+++ SOURCE MATERIAL

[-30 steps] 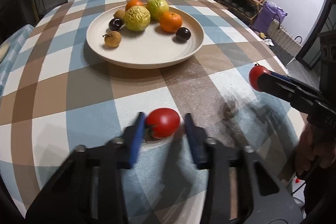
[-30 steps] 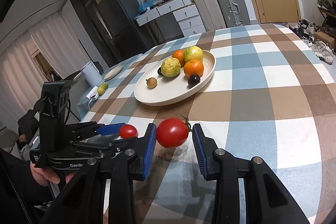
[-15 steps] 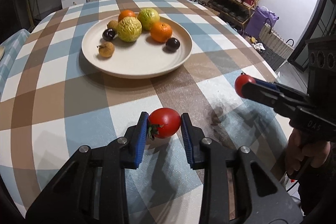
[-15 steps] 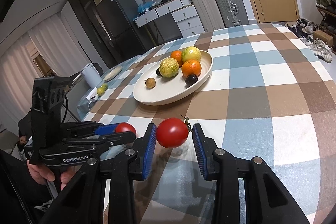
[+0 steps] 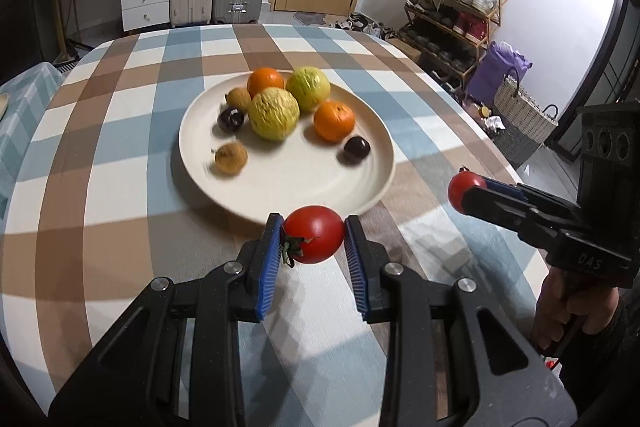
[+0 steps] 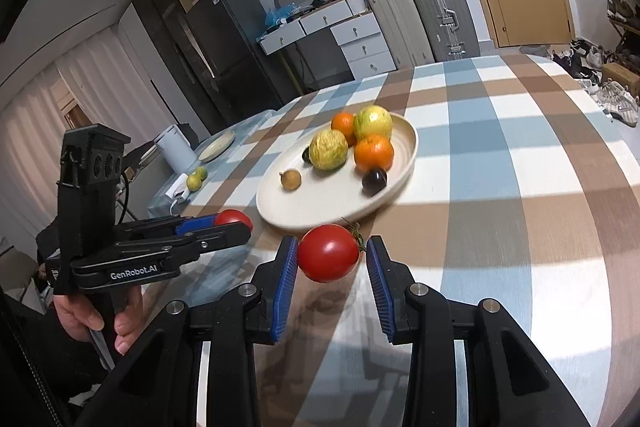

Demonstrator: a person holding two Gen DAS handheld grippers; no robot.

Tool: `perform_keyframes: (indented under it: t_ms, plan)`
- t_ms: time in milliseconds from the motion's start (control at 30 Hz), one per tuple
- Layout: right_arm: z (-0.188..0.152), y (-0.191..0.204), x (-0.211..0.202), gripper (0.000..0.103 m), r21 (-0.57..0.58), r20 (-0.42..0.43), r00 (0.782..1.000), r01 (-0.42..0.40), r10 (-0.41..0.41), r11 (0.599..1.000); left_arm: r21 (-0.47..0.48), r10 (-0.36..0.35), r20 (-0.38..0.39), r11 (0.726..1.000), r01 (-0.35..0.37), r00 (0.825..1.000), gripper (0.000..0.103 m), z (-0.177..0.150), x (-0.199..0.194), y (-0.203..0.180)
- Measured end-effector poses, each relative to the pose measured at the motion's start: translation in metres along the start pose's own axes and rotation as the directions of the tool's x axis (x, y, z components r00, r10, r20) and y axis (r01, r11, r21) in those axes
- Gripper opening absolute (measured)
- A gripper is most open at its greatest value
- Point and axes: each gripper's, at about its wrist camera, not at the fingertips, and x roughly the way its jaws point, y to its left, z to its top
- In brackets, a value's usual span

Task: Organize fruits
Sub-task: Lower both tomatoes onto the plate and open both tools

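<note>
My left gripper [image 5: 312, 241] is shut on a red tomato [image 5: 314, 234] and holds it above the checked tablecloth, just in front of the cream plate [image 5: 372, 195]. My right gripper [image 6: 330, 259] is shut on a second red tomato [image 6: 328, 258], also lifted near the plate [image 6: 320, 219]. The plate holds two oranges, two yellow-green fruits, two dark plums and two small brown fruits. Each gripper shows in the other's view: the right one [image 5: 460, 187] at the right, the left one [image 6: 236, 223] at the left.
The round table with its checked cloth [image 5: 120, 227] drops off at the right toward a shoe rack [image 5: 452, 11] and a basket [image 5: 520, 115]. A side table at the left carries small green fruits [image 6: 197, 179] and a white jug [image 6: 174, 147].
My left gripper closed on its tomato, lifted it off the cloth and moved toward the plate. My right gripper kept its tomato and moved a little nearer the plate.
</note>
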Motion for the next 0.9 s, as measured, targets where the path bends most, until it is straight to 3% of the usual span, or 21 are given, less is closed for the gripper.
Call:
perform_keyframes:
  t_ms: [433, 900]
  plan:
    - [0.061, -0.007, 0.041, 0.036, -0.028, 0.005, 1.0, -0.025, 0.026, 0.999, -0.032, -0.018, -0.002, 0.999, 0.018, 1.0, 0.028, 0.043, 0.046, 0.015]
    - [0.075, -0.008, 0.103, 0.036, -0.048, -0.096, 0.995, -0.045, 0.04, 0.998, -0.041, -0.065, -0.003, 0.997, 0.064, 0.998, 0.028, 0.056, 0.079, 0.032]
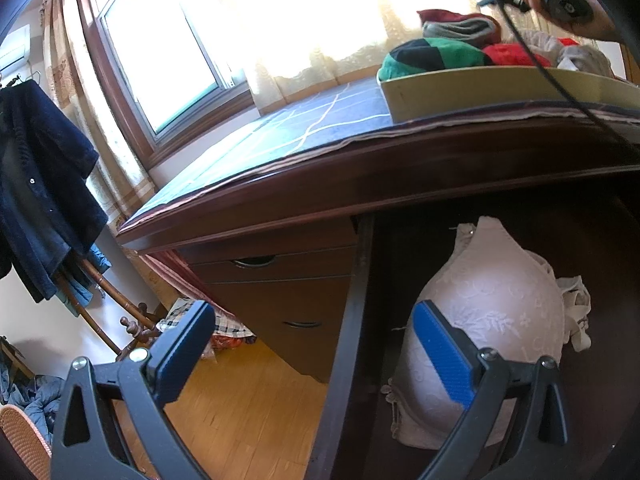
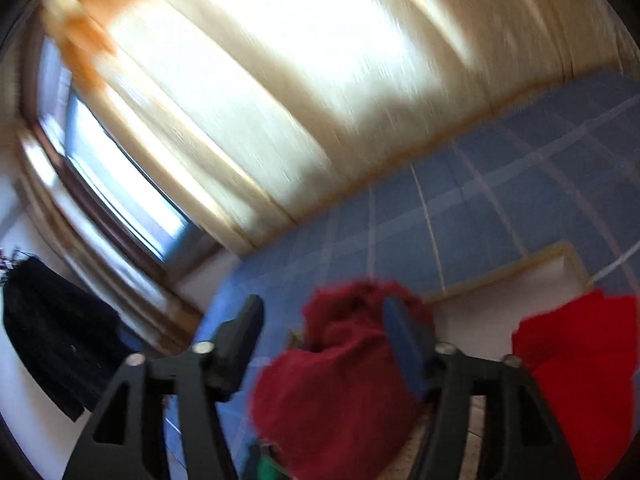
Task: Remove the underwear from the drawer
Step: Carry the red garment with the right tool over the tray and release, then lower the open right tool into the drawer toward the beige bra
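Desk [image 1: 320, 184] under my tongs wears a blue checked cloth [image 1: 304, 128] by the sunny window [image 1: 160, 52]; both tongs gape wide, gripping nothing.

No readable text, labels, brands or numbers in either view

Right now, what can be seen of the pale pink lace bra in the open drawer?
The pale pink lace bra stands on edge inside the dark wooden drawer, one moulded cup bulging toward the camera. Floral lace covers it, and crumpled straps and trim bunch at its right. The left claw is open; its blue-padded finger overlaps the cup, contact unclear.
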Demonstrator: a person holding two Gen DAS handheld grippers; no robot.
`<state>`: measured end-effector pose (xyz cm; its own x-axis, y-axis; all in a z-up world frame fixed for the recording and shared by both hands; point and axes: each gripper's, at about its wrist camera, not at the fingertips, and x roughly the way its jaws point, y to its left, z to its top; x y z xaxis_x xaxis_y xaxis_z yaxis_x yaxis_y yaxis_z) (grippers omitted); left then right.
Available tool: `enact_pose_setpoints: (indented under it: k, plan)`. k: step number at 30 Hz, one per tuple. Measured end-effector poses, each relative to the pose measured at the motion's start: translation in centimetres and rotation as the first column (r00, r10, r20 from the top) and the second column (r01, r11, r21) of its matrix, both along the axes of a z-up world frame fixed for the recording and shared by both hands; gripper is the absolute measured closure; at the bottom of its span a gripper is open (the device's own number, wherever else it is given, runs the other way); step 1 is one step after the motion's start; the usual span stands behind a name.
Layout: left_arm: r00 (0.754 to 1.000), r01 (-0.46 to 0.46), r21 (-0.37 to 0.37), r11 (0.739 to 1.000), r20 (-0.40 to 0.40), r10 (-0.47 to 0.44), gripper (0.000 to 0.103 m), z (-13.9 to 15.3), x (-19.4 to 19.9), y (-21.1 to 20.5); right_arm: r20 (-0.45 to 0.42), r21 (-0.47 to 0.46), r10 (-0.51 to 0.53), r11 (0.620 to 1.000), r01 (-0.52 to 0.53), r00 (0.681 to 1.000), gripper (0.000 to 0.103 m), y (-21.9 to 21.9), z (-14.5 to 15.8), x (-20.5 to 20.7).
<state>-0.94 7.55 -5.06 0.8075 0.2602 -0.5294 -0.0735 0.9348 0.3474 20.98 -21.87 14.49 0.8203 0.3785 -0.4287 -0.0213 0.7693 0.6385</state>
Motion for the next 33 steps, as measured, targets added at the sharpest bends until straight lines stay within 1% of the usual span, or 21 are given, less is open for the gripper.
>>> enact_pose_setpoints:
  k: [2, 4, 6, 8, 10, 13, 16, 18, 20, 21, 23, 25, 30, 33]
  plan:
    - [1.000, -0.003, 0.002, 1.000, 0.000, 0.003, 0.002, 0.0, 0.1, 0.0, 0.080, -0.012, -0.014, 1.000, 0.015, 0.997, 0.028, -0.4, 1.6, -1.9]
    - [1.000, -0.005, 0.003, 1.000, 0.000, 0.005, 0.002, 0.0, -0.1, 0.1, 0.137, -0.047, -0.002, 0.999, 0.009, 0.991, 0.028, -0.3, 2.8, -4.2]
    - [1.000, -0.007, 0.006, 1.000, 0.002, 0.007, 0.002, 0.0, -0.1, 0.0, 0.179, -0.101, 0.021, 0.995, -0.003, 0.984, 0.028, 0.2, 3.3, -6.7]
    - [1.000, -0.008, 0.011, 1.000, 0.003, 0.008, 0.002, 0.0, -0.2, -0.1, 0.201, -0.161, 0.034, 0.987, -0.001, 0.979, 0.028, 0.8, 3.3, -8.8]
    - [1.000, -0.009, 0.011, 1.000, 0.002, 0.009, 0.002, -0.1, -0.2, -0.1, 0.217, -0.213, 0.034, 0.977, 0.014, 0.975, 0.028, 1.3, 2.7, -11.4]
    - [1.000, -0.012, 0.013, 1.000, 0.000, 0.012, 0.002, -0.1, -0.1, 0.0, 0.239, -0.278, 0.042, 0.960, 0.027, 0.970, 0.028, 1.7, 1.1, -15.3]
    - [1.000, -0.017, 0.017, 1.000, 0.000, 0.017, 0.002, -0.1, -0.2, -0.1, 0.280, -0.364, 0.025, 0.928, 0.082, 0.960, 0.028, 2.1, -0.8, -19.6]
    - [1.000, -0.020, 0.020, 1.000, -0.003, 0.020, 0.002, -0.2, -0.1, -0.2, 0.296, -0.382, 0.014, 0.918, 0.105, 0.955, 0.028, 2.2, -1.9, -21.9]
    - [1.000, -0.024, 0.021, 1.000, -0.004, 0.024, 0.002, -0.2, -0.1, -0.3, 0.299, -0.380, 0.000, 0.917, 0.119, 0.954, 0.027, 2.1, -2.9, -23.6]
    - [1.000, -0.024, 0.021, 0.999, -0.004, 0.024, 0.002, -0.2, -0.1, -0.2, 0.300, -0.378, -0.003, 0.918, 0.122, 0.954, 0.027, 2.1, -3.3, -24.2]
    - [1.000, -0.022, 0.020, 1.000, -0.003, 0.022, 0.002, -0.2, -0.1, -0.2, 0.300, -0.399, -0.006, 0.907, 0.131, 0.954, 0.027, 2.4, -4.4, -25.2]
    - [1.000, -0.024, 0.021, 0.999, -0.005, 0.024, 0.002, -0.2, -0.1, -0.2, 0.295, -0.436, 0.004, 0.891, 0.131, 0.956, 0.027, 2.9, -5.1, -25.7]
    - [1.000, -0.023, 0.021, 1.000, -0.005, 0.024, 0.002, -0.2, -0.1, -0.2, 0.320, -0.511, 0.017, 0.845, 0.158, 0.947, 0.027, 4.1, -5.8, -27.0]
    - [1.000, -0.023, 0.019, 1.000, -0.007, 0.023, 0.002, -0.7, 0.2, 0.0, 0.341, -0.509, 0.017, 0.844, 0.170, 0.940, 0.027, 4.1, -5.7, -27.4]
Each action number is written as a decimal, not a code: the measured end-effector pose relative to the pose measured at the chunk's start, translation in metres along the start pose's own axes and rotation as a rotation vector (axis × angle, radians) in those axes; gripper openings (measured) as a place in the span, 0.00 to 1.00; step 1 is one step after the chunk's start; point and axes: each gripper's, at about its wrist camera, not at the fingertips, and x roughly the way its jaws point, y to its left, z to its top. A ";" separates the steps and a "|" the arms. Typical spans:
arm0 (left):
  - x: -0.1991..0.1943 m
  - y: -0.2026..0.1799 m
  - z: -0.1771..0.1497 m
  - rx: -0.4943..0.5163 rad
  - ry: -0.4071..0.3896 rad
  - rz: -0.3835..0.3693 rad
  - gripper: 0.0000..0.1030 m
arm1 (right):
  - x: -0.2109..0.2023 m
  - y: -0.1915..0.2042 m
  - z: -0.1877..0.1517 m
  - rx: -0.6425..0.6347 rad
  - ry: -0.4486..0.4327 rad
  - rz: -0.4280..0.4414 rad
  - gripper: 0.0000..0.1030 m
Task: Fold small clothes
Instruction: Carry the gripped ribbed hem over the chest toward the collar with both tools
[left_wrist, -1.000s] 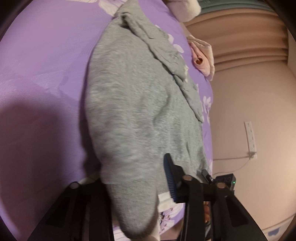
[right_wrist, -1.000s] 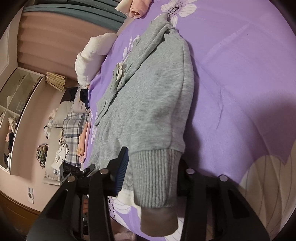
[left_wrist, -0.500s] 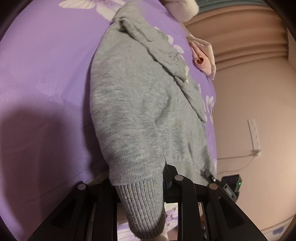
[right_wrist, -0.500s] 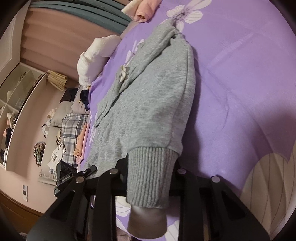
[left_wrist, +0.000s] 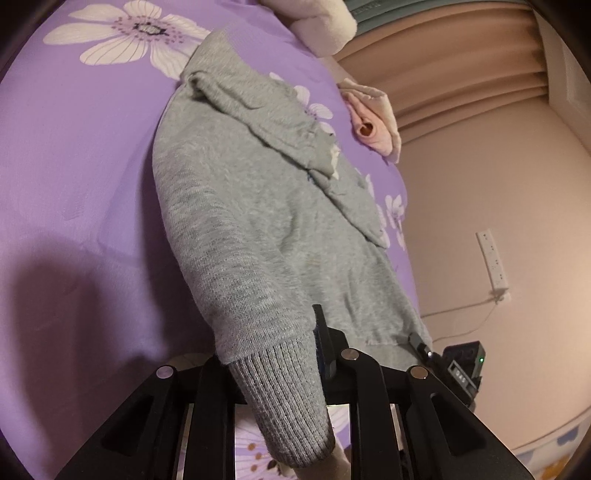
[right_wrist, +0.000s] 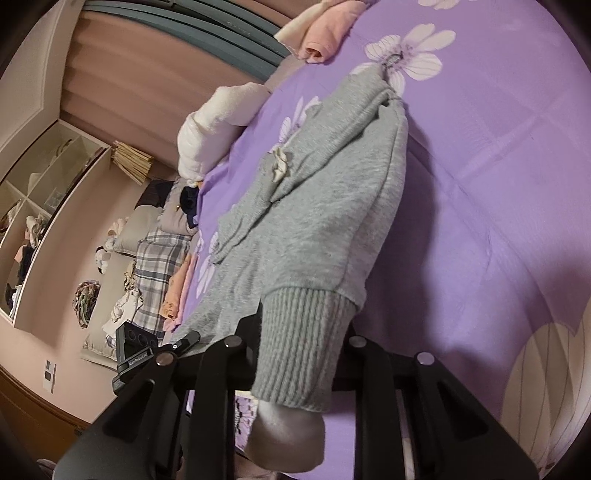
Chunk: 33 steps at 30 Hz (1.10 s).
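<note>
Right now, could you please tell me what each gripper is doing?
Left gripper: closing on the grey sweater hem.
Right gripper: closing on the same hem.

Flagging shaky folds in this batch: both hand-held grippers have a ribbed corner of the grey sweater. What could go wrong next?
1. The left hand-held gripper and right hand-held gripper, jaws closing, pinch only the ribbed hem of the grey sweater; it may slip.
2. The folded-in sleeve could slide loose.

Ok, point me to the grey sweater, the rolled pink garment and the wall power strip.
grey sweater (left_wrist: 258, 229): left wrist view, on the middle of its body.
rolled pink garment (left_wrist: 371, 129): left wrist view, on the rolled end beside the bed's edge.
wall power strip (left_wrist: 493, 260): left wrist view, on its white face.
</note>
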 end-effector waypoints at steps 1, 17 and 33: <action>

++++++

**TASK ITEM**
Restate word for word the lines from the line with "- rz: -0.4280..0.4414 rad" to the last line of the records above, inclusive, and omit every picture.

**EXPECTED ANSWER**
  - rz: -0.4280..0.4414 rad
  - gripper: 0.0000..0.1030 m
Task: Fold small clothes
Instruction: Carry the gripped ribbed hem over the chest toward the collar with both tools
[left_wrist, -1.000s] 
[right_wrist, -1.000s] 
[left_wrist, -0.500s] 
[right_wrist, -0.500s] 
[left_wrist, +0.000s] 
[right_wrist, +0.000s] 
Chunk: 33 steps at 30 Hz (1.10 s).
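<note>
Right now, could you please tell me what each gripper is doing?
Left gripper: closing on the grey sweater hem.
Right gripper: closing on the same hem.

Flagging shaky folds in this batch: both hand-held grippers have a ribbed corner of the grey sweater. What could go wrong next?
1. The left hand-held gripper and right hand-held gripper, jaws closing, pinch only the ribbed hem of the grey sweater; it may slip.
2. The folded-in sleeve could slide loose.

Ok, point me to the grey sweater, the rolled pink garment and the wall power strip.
grey sweater (left_wrist: 258, 229): left wrist view, on the middle of its body.
rolled pink garment (left_wrist: 371, 129): left wrist view, on the rolled end beside the bed's edge.
wall power strip (left_wrist: 493, 260): left wrist view, on its white face.
</note>
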 end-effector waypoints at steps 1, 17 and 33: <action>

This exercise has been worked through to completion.